FERBI 2026 Resmi Diluncurkan, BI Ajak Warga RI Makin Cinta Rupiah
Jakarta, CNBC Indonesia - Bank Indonesia (BI) menegaskan bahwa Rupiah tidak hanya berfungsi sebagai alat pembayaran, tetapi juga memiliki peran strategis dalam menggerakkan perekonomian, menjaga kesejahteraan masyarakat, serta memperkuat persatuan dan kedaulatan Negara Kesatuan Republik Indonesia (NKRI).
Pesan tersebut disampaikan Deputi Gubernur BI Ricky P. Gozali saat membuka Festival Rupiah Berdaulat Indonesia (FERBI) 2026 di Istora Gelora Bung Karno (GBK), Senayan, Jakarta, Jumat (14/8/2026).
Menurut Ricky, di tengah pesatnya perkembangan sistem pembayaran digital, Bank Indonesia tetap berkomitmen menjaga kualitas, kepercayaan, dan ketersediaan Rupiah di seluruh wilayah Indonesia.

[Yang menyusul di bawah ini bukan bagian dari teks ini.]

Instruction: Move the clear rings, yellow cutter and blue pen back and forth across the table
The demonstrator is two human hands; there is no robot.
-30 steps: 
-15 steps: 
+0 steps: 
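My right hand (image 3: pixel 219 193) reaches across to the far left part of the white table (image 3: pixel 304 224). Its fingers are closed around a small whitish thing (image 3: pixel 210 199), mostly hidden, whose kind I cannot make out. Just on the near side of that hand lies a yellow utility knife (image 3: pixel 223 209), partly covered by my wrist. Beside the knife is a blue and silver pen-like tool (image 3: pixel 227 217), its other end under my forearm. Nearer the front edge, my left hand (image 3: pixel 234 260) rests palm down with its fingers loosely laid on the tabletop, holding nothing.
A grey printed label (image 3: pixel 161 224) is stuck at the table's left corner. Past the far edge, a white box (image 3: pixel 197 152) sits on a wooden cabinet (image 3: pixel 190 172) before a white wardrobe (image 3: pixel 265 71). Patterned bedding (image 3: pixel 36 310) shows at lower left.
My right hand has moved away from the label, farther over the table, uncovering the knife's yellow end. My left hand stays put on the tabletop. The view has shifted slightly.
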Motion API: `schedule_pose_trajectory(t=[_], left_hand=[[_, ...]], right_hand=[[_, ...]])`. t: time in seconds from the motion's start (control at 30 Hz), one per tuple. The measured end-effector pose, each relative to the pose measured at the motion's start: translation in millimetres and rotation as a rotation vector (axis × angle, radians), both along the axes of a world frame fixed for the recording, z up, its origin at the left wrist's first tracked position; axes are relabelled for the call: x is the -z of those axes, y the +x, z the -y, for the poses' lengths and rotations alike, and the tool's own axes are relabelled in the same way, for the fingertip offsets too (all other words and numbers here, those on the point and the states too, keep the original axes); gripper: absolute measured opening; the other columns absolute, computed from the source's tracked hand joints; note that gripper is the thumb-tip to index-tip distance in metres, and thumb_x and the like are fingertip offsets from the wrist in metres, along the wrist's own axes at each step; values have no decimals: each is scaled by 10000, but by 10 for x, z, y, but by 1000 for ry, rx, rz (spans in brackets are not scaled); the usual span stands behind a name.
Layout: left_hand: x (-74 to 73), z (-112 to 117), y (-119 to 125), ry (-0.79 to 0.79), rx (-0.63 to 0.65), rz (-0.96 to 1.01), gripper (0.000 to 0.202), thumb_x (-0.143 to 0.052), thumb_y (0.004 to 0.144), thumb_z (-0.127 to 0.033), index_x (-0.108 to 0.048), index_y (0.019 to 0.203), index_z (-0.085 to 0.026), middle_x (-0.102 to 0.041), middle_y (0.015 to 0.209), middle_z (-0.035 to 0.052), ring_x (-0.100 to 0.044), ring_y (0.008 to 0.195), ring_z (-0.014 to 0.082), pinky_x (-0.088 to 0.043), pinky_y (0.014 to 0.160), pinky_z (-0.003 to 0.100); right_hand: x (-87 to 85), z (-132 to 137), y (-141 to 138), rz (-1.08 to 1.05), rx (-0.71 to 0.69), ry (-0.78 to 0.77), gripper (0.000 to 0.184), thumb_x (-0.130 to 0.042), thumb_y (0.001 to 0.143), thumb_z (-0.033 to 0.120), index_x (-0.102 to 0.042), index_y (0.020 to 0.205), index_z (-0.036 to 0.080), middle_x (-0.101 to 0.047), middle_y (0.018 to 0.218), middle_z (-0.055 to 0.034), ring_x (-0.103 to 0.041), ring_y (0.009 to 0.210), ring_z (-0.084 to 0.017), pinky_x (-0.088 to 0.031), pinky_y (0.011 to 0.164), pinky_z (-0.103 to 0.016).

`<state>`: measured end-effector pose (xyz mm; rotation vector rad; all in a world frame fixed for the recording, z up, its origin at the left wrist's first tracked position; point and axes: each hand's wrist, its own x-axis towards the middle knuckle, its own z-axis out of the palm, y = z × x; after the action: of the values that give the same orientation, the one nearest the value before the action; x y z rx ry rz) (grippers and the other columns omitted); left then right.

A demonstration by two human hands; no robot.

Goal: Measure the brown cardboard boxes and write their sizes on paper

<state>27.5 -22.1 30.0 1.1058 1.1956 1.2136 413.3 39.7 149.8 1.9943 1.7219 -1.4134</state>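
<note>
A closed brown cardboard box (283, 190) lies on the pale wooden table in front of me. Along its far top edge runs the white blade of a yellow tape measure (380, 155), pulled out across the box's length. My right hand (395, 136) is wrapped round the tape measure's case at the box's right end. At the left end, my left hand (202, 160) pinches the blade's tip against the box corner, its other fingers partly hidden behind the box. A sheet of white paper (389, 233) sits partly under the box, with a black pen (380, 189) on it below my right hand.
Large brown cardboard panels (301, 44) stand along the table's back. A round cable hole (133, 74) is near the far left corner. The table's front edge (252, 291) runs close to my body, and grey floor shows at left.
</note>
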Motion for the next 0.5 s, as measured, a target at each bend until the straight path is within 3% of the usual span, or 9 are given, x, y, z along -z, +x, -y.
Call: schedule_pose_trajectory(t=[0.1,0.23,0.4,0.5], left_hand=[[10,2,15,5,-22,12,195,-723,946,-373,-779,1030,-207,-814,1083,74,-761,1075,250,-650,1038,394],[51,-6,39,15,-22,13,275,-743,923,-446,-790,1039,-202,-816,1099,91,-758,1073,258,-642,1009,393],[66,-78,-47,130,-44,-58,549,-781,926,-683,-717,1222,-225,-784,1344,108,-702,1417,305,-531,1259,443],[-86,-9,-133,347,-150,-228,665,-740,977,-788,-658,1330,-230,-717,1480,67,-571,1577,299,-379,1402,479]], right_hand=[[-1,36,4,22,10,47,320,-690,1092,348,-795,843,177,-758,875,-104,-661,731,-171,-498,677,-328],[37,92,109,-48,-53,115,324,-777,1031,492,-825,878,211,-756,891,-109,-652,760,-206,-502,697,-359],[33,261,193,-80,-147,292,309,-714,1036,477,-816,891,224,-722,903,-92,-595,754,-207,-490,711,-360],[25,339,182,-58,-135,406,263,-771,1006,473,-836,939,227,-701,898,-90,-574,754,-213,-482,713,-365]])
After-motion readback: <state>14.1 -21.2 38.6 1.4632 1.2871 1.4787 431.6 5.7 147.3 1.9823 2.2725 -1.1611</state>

"Di setiap lembar dan keping uang yang beredar, Rupiah telah menjadi simbol persatuan dan kedaulatan Negara Kesatuan Republik Indonesia (NKRI). Tidak hanya di uang tunai, Rupiah juga berdaulat sebagai satuan nilai dalam ekosistem pembayaran digital," ujar Ricky.

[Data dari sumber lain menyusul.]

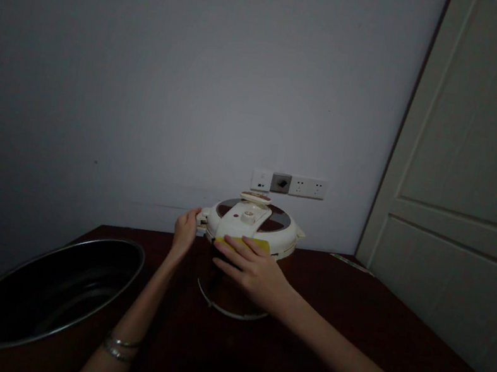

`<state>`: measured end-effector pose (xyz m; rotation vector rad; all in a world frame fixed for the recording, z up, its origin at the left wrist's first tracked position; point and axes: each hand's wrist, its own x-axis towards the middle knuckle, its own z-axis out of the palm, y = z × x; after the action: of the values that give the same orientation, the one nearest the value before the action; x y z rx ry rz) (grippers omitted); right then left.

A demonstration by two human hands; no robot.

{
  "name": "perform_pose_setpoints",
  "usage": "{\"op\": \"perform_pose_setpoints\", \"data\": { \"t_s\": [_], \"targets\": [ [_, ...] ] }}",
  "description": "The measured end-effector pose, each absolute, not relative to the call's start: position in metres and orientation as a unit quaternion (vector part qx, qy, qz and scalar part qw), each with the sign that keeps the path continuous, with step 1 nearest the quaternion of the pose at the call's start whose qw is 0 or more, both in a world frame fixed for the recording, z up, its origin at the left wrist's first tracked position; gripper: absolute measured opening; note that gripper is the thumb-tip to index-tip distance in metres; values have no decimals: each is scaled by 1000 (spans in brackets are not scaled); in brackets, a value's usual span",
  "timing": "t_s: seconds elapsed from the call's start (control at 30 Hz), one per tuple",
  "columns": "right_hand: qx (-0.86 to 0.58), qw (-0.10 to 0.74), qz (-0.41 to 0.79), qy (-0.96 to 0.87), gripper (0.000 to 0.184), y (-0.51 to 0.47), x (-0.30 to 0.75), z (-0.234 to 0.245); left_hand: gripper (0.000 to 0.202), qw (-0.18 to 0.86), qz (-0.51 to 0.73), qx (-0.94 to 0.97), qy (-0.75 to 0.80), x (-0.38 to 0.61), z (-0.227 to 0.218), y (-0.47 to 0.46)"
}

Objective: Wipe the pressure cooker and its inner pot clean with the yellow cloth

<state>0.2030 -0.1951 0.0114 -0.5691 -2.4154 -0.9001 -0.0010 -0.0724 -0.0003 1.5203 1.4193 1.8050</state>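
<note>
An electric pressure cooker with a white lid and a dark body stands on the dark red table, near the wall. My left hand is closed around the cooker's side handle at the left. With my right hand I press a yellow sponge against the front of the lid's rim; my fingers lie over it and hide most of it. On top of the lid are a raised handle and a round valve knob. The cooker's lower body is dim and partly behind my right hand.
A large dark inner pot with a shiny rim stands at the table's left front, beside my left forearm. Wall sockets are behind the cooker. A pale panelled door borders the table on the right.
</note>
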Motion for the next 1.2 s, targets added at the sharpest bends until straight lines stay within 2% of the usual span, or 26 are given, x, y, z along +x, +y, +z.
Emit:
{"op": "perform_pose_setpoints", "data": {
  "t_s": [0.2, 0.33, 0.47, 0.57, 0.73, 0.83, 1.03, 1.2],
  "targets": [
    [-299, 290, -301, -858, 36, -176, 198, 41, 40, 204, 656, 542, 484, 2, 1, -76],
    [-330, 260, -319, -850, 31, -164, 156, 52, 37, 242, 665, 516, 483, -3, 4, -72],
    [-276, 243, -367, -855, 24, -172, 139, 28, 40, 300, 678, 477, 472, -7, 5, -71],
    [-211, 262, -357, -872, 25, -186, 156, 4, 46, 330, 690, 461, 450, -5, 5, -77],
    [-162, 286, -295, -897, 38, -201, 224, -19, 49, 357, 696, 444, 436, 0, 6, -88],
    [-217, 363, -243, -873, 47, -194, 263, -33, 48, 353, 702, 439, 435, 3, 6, -88],
    [-324, 632, -128, -692, 46, -160, 275, -75, 47, 320, 709, 447, 442, 6, -1, -78],
    [-458, 749, -14, -479, 37, -131, 269, -87, 45, 296, 708, 458, 448, 8, -4, -70]
  ]
}}
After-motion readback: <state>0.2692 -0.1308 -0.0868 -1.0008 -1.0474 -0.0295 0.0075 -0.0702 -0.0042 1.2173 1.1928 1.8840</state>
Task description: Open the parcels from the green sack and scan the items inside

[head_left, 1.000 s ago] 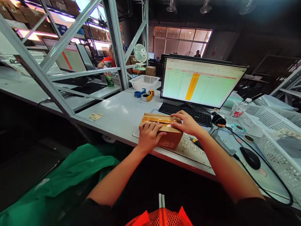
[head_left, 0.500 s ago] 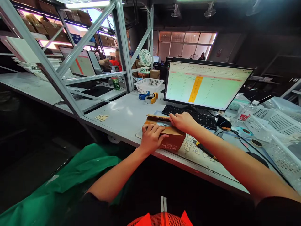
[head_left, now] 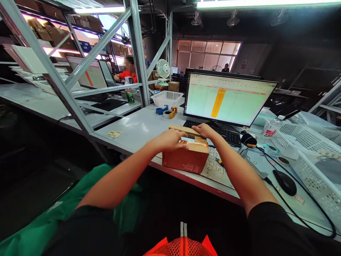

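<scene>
Probably light but stiff, best gripped by its sides, a brown rectangular cardboard box sits on a white desk, right hand pinching its far flap, left hand half-curled, hold unclear.

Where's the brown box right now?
In the head view it's near the middle: the brown box sits at the table's front edge, nearer you than the keyboard, with your left hand and right hand at its top.

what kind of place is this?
Likely a warehouse packing or unpacking area: shelved boxes at back left, tape dispensers on the worktop, and a part-open carton being handled.
</scene>
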### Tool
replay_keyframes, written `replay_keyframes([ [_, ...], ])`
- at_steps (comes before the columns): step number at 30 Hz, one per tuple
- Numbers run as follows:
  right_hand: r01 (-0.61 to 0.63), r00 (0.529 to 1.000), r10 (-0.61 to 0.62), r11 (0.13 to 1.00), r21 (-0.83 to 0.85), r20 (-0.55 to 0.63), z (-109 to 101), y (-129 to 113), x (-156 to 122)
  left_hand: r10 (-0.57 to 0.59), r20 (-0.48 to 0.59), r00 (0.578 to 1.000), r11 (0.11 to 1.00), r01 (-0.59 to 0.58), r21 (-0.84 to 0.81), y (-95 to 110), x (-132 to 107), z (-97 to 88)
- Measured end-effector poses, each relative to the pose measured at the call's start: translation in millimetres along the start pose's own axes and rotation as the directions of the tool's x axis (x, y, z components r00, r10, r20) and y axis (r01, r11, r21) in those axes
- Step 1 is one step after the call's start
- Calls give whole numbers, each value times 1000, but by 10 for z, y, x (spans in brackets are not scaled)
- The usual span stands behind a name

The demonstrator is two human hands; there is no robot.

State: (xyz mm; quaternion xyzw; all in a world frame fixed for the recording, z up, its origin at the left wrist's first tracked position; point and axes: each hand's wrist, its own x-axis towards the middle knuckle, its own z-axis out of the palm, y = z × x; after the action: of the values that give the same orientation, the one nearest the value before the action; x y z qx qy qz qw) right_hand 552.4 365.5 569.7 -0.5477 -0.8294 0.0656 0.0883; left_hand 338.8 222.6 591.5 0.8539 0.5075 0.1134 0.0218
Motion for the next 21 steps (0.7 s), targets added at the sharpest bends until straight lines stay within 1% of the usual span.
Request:
replay_keyframes([
  [1,-5,1000,5,1000,12,-11,7,9,4,-10,8,1000,999,9,38,65,5,-53],
  [2,-8,1000,9,1000,23,-27,14,16,5,-23,-22,999,995,25,98,155,-32,-63],
  [4,-11,998,14,999,50,-69,31,27,-1,-42,-106,994,971,65,231,366,-216,21],
  [5,-7,996,14,998,67,-90,43,31,-7,-47,-124,991,957,80,279,457,-338,87],
  [7,6,992,7,994,110,-124,76,36,-27,-48,-85,995,958,70,279,541,-551,181],
  [8,14,990,5,991,132,-141,95,34,-41,-43,-52,998,970,54,236,524,-604,182],
  [9,20,987,5,988,155,-160,113,28,-58,-34,-29,999,982,39,183,472,-605,148],
  [10,24,983,9,984,176,-184,130,18,-78,-23,-16,1000,990,25,141,397,-551,86],
  [11,25,976,18,980,198,-215,145,4,-102,-7,6,1000,993,7,118,313,-447,9],
  [12,24,967,33,975,219,-252,157,-14,-130,8,30,1000,992,-12,129,233,-306,-68],
  [14,23,936,74,962,271,-344,170,-43,-203,34,154,987,976,-66,208,132,25,-172],
  [16,39,891,120,941,337,-437,170,-36,-316,26,274,961,948,-111,297,131,313,-181],
  [17,54,867,143,925,376,-477,168,-8,-396,22,298,954,934,-126,335,152,416,-159],
  [18,72,843,168,906,417,-511,167,39,-496,28,300,954,921,-141,364,174,486,-131],
  [19,89,820,196,884,459,-538,173,105,-621,47,296,954,910,-163,382,185,525,-105],
  [21,121,782,254,834,539,-569,221,275,-944,104,267,958,904,-203,377,149,517,-90],
])
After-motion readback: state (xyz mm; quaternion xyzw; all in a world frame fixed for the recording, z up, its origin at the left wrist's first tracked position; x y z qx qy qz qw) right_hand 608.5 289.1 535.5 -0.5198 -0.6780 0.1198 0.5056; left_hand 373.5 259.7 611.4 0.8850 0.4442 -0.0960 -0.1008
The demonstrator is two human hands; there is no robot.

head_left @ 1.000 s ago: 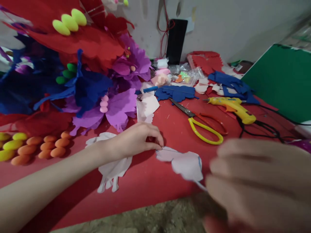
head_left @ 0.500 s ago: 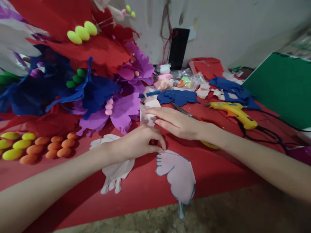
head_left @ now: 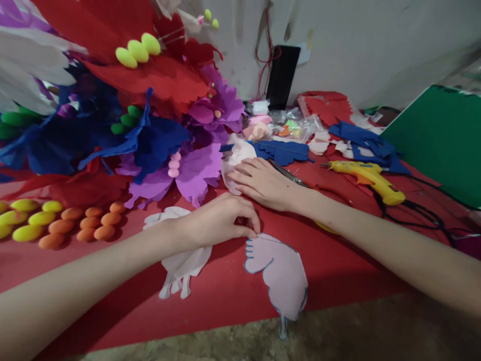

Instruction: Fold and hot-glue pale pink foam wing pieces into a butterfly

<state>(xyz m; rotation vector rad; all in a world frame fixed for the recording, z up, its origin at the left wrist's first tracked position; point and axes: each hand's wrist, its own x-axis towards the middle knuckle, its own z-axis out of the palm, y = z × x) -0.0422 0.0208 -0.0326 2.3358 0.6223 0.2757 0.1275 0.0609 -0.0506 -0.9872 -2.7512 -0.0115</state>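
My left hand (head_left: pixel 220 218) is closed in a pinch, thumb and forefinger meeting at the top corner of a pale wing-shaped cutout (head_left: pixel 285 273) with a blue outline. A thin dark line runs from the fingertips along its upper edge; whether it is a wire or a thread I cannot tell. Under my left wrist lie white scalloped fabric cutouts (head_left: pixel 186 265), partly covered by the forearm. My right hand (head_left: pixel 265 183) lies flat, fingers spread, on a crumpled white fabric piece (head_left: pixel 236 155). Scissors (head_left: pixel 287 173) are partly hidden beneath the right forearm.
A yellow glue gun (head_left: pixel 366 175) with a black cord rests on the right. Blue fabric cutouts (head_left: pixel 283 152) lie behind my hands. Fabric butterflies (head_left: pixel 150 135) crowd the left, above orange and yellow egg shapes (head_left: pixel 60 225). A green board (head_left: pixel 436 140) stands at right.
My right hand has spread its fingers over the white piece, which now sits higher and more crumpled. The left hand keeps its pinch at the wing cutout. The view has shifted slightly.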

Dalam kesempatan tersebut, BI kembali mengajak masyarakat untuk memperkuat gerakan Cinta, Bangga, dan Paham Rupiah.
Ricky menjelaskan, "Cinta Rupiah" diwujudkan dengan merawat dan menjaga uang Rupiah, "Bangga Rupiah" dengan menggunakan Rupiah dalam setiap transaksi sebagai simbol kedaulatan bangsa, sedangkan "Paham Rupiah" berarti memahami peran Rupiah dalam perekonomian dan menggunakannya secara bijak.
FERBI merupakan agenda tahunan Bank Indonesia yang menjadi wadah kolaborasi berbagai pemangku kepentingan dalam pengelolaan uang Rupiah. Pada penyelenggaraan kelima tahun ini, BI menggandeng sejumlah institusi, mulai dari Tentara Nasional Indonesia (TNI), Kepolisian Republik Indonesia (Polri), Badan Pemeriksa Keuangan (BPK), Kementerian Perhubungan, Badan Koordinasi Pemberantasan Rupiah Palsu (Botasupal), industri perbankan, hingga asosiasi terkait.

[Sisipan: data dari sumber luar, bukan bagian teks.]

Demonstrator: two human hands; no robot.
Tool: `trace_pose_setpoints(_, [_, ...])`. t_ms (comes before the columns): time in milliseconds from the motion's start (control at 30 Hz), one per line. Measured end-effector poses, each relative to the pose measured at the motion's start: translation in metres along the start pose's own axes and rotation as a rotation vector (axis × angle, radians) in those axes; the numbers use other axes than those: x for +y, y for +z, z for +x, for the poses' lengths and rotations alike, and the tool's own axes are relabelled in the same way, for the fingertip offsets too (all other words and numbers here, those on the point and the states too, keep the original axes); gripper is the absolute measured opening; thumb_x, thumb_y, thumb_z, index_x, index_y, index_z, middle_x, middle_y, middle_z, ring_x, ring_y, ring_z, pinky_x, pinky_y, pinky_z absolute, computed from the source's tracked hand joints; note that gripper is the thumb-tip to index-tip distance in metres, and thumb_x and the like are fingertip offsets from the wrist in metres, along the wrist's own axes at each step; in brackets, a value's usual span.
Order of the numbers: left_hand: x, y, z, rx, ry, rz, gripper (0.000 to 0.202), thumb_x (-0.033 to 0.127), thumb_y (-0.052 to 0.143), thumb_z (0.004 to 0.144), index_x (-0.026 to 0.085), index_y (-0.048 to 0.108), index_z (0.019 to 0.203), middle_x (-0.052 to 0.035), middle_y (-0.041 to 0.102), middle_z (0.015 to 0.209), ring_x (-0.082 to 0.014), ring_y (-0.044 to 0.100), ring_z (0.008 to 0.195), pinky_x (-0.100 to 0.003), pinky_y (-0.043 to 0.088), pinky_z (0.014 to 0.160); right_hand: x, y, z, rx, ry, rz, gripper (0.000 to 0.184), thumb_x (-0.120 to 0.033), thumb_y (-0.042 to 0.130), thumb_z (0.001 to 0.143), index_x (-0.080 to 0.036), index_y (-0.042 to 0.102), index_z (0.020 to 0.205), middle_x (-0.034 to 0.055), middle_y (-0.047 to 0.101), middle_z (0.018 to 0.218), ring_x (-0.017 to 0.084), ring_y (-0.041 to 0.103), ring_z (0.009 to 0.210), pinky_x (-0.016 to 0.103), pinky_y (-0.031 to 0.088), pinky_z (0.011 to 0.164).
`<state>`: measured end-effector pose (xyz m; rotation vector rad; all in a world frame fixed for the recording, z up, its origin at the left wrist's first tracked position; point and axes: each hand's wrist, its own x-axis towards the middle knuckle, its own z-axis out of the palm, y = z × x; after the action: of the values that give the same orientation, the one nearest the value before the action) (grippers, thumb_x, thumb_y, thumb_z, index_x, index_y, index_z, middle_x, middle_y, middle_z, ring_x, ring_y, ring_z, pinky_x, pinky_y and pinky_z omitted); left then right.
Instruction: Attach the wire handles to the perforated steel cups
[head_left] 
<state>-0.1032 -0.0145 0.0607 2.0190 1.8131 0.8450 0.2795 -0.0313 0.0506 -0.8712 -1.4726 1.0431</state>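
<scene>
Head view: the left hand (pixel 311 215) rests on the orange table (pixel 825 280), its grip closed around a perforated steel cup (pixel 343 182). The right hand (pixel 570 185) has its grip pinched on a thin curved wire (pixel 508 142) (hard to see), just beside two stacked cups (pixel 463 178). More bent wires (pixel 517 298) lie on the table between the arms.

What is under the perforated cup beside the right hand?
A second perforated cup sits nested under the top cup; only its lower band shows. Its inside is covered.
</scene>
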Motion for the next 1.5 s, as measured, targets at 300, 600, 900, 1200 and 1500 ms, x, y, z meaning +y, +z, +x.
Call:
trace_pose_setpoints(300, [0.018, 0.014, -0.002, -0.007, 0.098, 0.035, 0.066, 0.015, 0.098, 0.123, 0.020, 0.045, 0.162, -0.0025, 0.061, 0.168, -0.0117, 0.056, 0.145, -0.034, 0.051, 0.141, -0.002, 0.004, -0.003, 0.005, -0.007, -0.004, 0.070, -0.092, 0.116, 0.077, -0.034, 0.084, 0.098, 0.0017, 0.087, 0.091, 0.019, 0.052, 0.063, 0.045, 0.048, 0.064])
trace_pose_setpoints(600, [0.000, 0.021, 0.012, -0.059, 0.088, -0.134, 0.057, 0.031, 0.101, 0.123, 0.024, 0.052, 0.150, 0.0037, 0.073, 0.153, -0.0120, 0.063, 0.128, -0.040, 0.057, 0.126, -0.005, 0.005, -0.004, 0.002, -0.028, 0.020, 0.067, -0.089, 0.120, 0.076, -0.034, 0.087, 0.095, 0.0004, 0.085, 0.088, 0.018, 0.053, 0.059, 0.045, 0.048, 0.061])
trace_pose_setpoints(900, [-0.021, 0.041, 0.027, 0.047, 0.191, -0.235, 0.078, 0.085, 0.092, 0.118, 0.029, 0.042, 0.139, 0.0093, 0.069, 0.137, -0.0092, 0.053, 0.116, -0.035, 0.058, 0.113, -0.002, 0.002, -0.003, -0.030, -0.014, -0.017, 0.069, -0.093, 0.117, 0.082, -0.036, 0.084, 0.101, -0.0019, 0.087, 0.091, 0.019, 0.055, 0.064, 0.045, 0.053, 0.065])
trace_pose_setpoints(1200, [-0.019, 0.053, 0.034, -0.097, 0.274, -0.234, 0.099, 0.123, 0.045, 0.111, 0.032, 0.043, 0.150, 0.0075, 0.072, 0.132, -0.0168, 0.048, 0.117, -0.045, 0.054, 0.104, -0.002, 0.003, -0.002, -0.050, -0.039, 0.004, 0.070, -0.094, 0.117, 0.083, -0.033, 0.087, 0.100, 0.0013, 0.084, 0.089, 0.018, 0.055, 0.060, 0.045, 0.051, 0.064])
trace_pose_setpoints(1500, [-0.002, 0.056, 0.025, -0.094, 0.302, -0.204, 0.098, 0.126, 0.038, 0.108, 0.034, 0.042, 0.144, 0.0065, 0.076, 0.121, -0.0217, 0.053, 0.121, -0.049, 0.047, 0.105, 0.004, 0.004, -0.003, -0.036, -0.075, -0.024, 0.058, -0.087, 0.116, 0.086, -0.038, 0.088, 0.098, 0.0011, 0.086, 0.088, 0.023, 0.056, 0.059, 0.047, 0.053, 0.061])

Dalam acara tersebut, BI juga memberikan apresiasi kepada para mitra yang mendukung program pengelolaan limbah racik uang. Program tersebut bahkan berhasil meraih penghargaan Best New Environmental Project dalam ajang International Association of Currency Affairs (IACA) Award 2026.
Melalui program itu, limbah uang yang sudah tidak layak edar dimanfaatkan kembali bekerja sama dengan sektor industri yang membutuhkan sumber energi tambahan serta pelaku UMKM yang mengolahnya menjadi produk bernilai ekonomi.
Selain itu, BI memberikan penghormatan kepada keluarga para pahlawan nasional yang wajahnya diabadikan dalam desain uang Rupiah. Penghargaan tersebut diterima oleh perwakilan keluarga pahlawan, antara lain Prof. Dr. Meutia Hatta, Noorwati Djuanda, Radian Ratulangie Sugandi, Anastasia Dian Kaisiepo, S.H., Ety Sulastri, dan Diennaryati Tjokro.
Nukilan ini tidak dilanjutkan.